> Assignment:
Retype the data exactly, skipping any picture in it.

------------

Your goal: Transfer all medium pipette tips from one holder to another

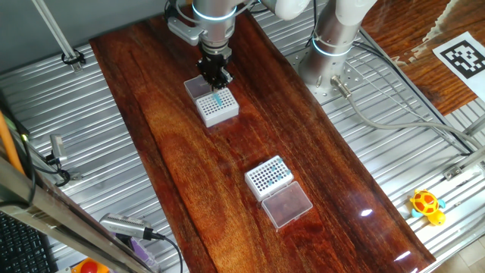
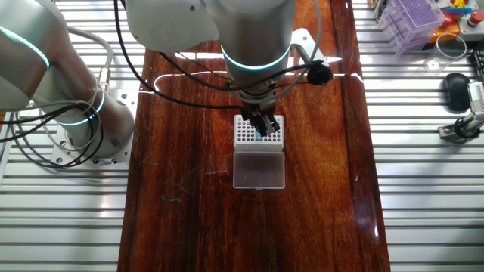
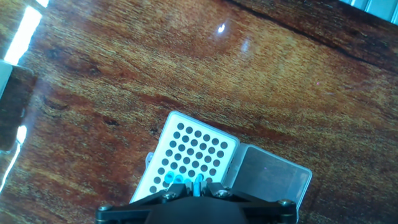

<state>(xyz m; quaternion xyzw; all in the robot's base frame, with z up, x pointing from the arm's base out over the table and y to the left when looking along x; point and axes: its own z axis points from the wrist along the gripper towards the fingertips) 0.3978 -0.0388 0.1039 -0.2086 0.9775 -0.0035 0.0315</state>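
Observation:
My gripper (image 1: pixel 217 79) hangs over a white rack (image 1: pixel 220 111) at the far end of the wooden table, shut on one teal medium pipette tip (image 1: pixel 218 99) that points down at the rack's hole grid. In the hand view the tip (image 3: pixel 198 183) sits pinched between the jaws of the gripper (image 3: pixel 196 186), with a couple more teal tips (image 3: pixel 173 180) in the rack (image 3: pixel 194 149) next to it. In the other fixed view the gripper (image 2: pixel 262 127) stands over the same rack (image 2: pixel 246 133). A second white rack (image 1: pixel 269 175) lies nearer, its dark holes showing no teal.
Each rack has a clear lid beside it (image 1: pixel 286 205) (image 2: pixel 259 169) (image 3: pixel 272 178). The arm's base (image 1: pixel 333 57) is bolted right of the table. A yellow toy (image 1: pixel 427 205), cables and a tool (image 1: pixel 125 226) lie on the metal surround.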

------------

> Response below:
Your goal: Transfer all medium pipette tips from one holder to another


<state>(xyz m; quaternion xyzw; all in the robot's base frame, with z up, x pointing from the arm's base out over the table and y to the left when looking along x; point and axes: its own z axis points from the wrist along the gripper towards the fingertips) 0.3978 -0.0388 0.1039 -0.2086 0.9775 -0.0035 0.0315</state>
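Observation:
My gripper (image 1: pixel 217 79) hangs over a white rack (image 1: pixel 220 111) at the far end of the wooden table, shut on one teal medium pipette tip (image 1: pixel 218 99) that points down at the rack's hole grid. In the hand view the tip (image 3: pixel 198 183) sits pinched between the jaws of the gripper (image 3: pixel 196 186), with a couple more teal tips (image 3: pixel 173 180) in the rack (image 3: pixel 194 149) next to it. In the other fixed view the gripper (image 2: pixel 262 127) stands over the same rack (image 2: pixel 246 133). A second white rack (image 1: pixel 269 175) lies nearer, its dark holes showing no teal.
Each rack has a clear lid beside it (image 1: pixel 286 205) (image 2: pixel 259 169) (image 3: pixel 272 178). The arm's base (image 1: pixel 333 57) is bolted right of the table. A yellow toy (image 1: pixel 427 205), cables and a tool (image 1: pixel 125 226) lie on the metal surround.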

Nothing more remains to be added to this answer.